Examine each line of the data, and copy the ones containing "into".

[Collected data]
=== Begin Enclosure ===
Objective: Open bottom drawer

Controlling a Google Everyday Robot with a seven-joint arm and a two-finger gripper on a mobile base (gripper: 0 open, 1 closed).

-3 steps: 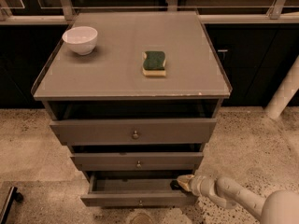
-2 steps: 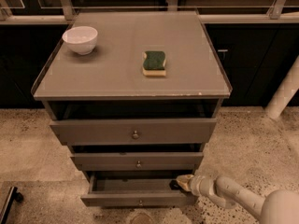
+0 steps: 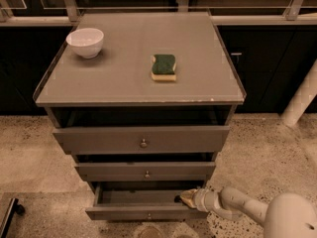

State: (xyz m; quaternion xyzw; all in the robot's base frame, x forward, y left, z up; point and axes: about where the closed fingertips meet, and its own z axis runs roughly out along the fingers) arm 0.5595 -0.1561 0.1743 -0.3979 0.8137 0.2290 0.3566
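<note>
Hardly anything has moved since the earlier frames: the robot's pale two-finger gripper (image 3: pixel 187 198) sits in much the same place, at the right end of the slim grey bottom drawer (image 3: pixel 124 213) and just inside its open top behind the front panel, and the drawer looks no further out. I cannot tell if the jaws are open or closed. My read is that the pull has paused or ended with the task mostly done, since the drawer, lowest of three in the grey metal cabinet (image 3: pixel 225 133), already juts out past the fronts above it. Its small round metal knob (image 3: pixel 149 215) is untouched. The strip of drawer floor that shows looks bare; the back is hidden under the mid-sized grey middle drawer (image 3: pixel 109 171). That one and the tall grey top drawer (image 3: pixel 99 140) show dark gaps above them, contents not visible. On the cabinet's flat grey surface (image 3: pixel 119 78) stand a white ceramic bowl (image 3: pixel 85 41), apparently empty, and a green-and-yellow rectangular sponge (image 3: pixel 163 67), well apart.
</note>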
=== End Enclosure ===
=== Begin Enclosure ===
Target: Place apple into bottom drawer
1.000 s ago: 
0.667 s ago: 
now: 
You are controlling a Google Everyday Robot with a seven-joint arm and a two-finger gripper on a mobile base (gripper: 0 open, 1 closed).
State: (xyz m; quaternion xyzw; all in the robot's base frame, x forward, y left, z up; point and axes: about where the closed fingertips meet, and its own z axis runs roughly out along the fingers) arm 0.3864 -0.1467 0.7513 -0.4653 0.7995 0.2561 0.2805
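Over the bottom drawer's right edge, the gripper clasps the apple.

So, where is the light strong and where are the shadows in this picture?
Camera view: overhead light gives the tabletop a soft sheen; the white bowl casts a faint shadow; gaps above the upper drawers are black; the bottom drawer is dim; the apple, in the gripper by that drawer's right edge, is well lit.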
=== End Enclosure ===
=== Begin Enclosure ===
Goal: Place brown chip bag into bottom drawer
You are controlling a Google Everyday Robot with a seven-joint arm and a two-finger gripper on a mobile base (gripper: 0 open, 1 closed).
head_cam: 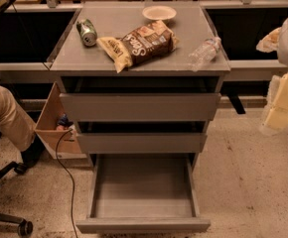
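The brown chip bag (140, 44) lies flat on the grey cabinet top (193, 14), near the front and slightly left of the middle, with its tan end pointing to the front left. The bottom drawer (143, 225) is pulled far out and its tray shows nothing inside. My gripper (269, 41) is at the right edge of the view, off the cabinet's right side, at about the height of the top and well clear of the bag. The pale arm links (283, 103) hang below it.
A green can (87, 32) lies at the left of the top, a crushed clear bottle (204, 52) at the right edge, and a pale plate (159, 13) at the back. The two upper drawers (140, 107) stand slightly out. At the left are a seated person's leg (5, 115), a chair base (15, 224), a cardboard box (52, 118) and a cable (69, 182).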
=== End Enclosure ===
• _RESULT_
Target: Place apple into bottom drawer
Goal: Place brown chip bag into bottom drawer

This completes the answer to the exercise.